___ Information ___

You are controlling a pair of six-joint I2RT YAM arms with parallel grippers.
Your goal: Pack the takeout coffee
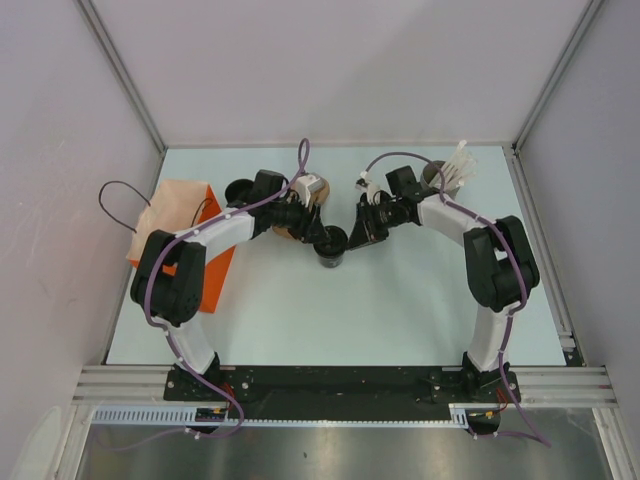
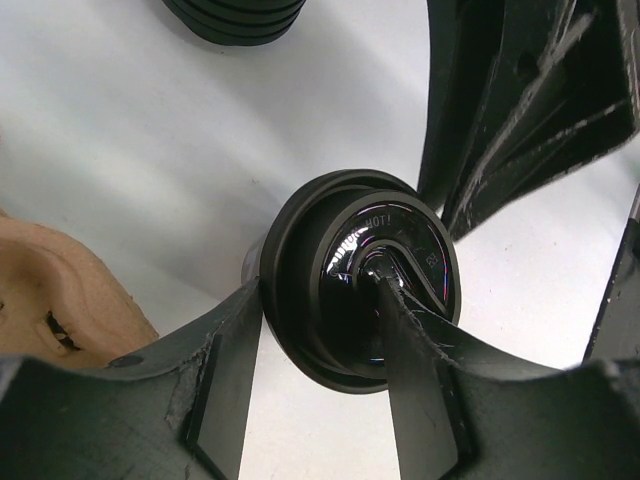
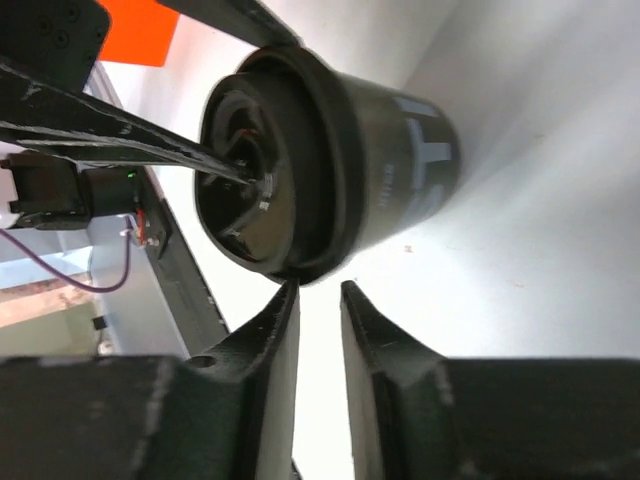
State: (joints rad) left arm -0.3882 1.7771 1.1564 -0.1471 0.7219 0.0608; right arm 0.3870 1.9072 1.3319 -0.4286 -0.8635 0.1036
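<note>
The table (image 1: 300,320) holds one takeout coffee (image 1: 331,246) and one orange bag (image 1: 178,212).

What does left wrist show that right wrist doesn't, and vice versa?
Left wrist only: the "HOT!" embossing on the takeout coffee lid, the brown pulp carrier at the left edge, and a ribbed black object at the top.
Right wrist only: the cup's side wall with pale print, and the orange bag.
Both: the black lid; the left end effector pinching its rim, one finger outside and one on the lid top; the right end effector close beside the cup, narrowly parted and empty.
</note>
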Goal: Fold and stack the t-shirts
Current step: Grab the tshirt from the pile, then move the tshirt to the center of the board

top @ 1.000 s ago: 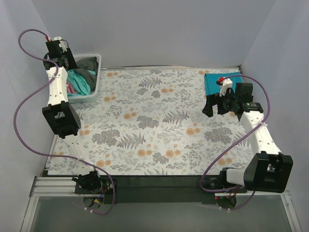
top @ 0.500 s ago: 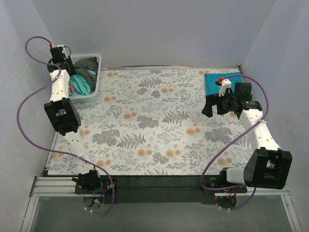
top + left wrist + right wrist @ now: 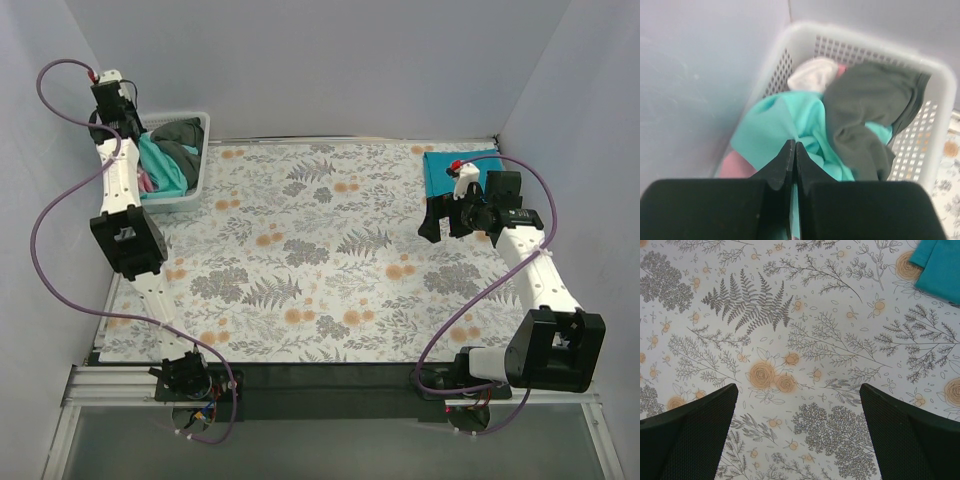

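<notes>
My left gripper [image 3: 130,128] hangs over the white basket [image 3: 196,186] at the back left. It is shut on a fold of the mint-turquoise t-shirt [image 3: 160,165], which is pulled up from the pile. In the left wrist view its jaws [image 3: 792,146] pinch the mint shirt [image 3: 767,127]. A dark grey shirt [image 3: 865,110], a white one [image 3: 812,75] and a pink one [image 3: 735,165] lie in the basket [image 3: 935,125]. My right gripper [image 3: 432,222] is open and empty above the floral cloth. In its wrist view it [image 3: 798,387] is near a folded teal-blue shirt [image 3: 940,265].
The large floral-print cloth [image 3: 320,250] covers the table. The folded teal-blue shirt [image 3: 445,168] lies at the back right corner. Grey walls close in the left, back and right sides. Purple cables loop from both arms.
My left gripper dipped into the basket and has risen again, drawing the mint-turquoise shirt up with it. The right arm has not moved.
</notes>
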Controlling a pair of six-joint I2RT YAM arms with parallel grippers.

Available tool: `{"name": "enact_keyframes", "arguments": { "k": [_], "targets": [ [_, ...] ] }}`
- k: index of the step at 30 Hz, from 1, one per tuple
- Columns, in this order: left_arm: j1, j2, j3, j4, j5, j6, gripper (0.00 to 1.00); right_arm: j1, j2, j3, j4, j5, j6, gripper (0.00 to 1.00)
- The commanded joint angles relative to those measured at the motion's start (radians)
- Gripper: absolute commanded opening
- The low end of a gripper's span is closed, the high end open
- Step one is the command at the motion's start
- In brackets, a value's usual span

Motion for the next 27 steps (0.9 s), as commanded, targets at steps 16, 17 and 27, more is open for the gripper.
{"name": "enact_keyframes", "arguments": {
  "k": [16, 17, 27],
  "targets": [
    [0.022, -0.323, 0.028, 0.541, 0.079, 0.002, 0.00, -0.003, -0.077, 0.016, 0.001, -0.001, 0.002, 0.98],
    [0.022, -0.331, 0.022, 0.598, 0.079, 0.002, 0.00, -0.003, -0.077, 0.016, 0.001, -0.001, 0.002, 0.98],
    [0.022, -0.340, 0.083, 0.794, 0.134, -0.038, 0.00, -0.003, -0.095, 0.012, 0.001, -0.005, 0.002, 0.98]
  ]
}}
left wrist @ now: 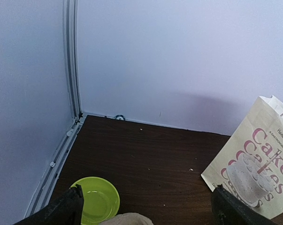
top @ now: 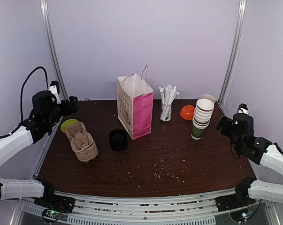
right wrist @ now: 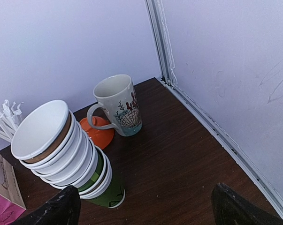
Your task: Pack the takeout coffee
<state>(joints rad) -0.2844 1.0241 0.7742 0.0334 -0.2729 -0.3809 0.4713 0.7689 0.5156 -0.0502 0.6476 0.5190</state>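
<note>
**A:** Where is the takeout coffee?

**B:** The small cup with the black plastic dome lid (top: 118, 139) stands upright on the dark brown wooden table (top: 179, 164). It is just beside the near left corner of the tall paper bag with a pink side and a cream front (top: 134, 107). (From above I see mostly the lid; the wall of the cup is almost hidden.) The bag stands upright with its mouth open.

**A:** And what is on the other side of the cup?

**B:** To its left is a leaning stack of brown cardboard cup carriers (top: 82, 142), and behind them a round lime-green plate (left wrist: 96, 199).

**A:** How are the arms?

**B:** The left gripper (left wrist: 147, 208) hangs over the back left part of the table, near the plate. Its fingers are spread wide and hold nothing. The right gripper (right wrist: 146, 208) hangs at the right edge, also spread wide and empty, near the leaning stack of white-and-green paper cups (right wrist: 61, 150). Both are well apart from the coffee.

**A:** What else is on the right?

**B:** A beige ceramic mug with a shell drawing (right wrist: 118, 105) stands just beside a small orange saucer (right wrist: 96, 131). Further left there is a glass jar of white wrapped straws (top: 167, 104).
</note>
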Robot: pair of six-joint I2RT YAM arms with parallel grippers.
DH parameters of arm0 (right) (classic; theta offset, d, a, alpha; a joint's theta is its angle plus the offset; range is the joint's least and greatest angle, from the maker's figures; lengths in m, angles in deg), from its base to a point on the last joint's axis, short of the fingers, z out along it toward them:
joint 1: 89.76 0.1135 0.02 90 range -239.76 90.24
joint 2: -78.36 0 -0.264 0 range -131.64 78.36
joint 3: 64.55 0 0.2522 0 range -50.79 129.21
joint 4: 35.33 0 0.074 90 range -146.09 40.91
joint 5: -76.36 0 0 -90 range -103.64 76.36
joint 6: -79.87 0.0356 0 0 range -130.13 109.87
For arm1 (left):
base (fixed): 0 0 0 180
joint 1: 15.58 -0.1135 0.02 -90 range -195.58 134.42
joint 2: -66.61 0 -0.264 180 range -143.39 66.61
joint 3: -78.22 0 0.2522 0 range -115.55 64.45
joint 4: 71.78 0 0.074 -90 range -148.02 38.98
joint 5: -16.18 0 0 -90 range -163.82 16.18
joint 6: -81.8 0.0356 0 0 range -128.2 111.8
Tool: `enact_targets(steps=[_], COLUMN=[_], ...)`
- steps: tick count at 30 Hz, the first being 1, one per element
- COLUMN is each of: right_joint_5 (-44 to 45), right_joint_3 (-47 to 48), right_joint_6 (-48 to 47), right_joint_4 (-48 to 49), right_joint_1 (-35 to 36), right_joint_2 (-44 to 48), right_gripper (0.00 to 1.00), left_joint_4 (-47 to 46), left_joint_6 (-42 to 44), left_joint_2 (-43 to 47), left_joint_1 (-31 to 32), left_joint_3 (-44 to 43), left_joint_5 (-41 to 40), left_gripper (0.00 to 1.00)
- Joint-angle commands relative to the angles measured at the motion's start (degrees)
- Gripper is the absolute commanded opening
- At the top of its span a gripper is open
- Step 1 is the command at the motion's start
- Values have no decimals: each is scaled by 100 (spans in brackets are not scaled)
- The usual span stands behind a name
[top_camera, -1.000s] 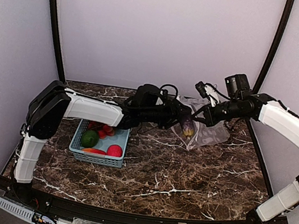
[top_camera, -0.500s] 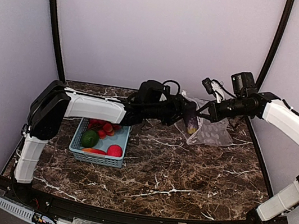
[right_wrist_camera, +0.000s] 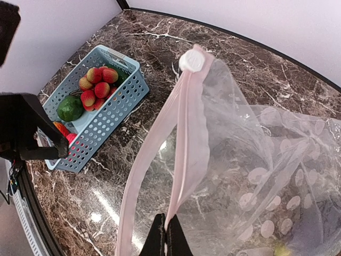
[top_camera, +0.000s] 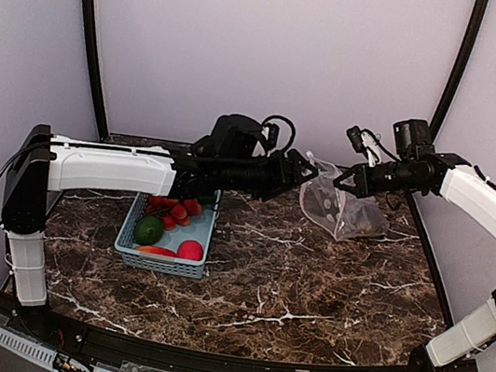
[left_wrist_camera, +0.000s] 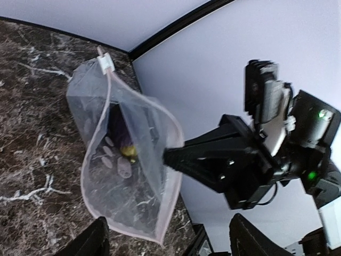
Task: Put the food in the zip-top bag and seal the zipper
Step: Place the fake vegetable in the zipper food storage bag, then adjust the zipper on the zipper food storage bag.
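The zip-top bag (top_camera: 339,208) hangs open at the back right of the table, with the dark purple eggplant (left_wrist_camera: 119,134) inside it. My right gripper (top_camera: 342,185) is shut on the bag's mouth edge, pinching the pale pink zipper (right_wrist_camera: 184,154) and holding it up; it also shows in the right wrist view (right_wrist_camera: 167,237). My left gripper (top_camera: 305,169) is open and empty, just left of the bag's mouth (left_wrist_camera: 170,228). The rest of the food lies in the basket: a green avocado (top_camera: 148,230), small red fruits (top_camera: 178,209), a round red fruit (top_camera: 190,250) and an orange-red pepper (top_camera: 155,251).
The light blue slotted basket (top_camera: 160,265) stands at the left, under my left forearm; it also shows in the right wrist view (right_wrist_camera: 114,109). A white slider tab (right_wrist_camera: 192,60) sits at the zipper's far end. Tent walls and black poles close the back and sides.
My left gripper held the eggplant in the bag's mouth, has let it go inside and pulled back to the left, open. My right gripper has lifted the bag's edge slightly to the right.
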Motion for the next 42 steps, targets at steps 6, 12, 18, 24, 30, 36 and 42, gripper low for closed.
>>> enact_targets(steps=[6,12,18,24,30,36,42], right_joint_5=[-353,-324,-274,-159,-63,-43,210], right_joint_3=[78,41,-43,-68,-25,81,56], right_joint_6=[62,-6,-55,-64,-57,-47,-55], right_joint_4=[263,249,249,264,300,256,273], right_joint_1=[-8,9,35,52,58,79,89], right_joint_2=[-102,-97,-34,-63,-198,-288,-172], right_gripper=[0,0,0,0,0,0,0], left_joint_4=[1068,1324,958,623,358,615,1366], left_joint_6=[423,611,508,611,808,908,559], left_joint_2=[-85,-753,-1377,-1591,-1805,-2143,-2309], left_joint_1=[258,99,-239,-412,-425,-429,-470], left_joint_3=[346,-398,-948,-1181,-1478,-2021,-2270], left_joint_5=[-1492,-1533,-968,-590,4,96,-301], left_gripper=[72,69,59,45,42,41,27])
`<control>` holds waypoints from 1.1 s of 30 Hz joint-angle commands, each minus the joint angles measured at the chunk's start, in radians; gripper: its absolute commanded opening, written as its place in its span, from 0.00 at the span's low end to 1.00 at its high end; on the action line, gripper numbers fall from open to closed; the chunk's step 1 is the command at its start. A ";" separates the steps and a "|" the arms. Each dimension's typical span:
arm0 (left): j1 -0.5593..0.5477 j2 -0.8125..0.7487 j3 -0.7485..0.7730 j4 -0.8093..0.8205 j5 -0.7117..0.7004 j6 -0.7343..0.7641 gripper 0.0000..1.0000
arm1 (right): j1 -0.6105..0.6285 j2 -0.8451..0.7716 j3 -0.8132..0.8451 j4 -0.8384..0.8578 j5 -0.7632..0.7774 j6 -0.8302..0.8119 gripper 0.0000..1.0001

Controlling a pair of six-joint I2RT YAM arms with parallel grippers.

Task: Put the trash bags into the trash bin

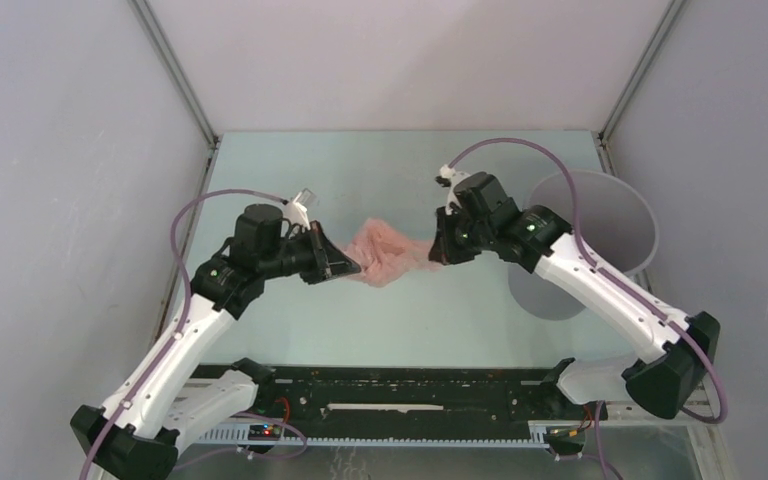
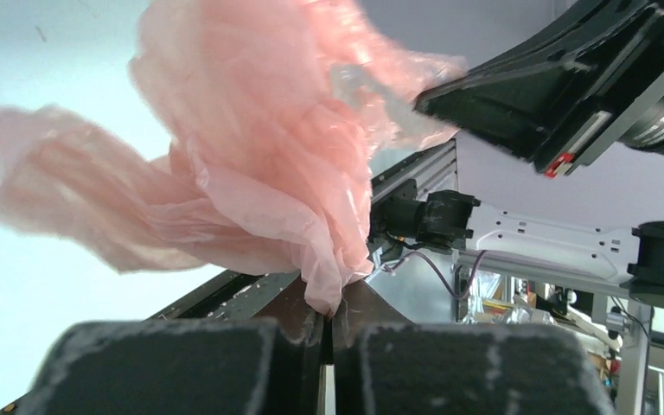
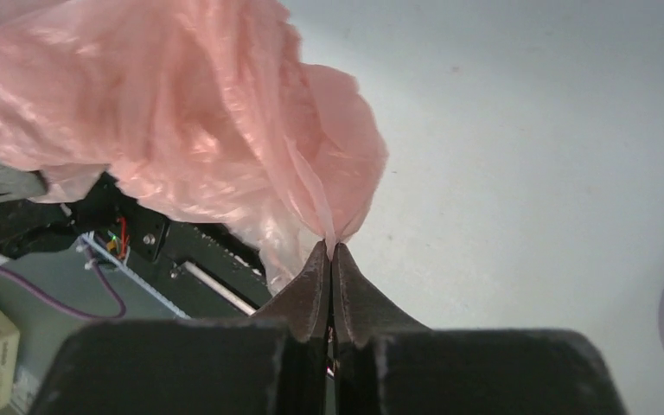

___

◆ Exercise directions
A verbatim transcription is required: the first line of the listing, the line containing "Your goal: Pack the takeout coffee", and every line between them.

◆ Answer for the task
You are controlling a pair of six-joint I2RT YAM arms with parallel grippers.
Your goal: Pack the takeout coffee

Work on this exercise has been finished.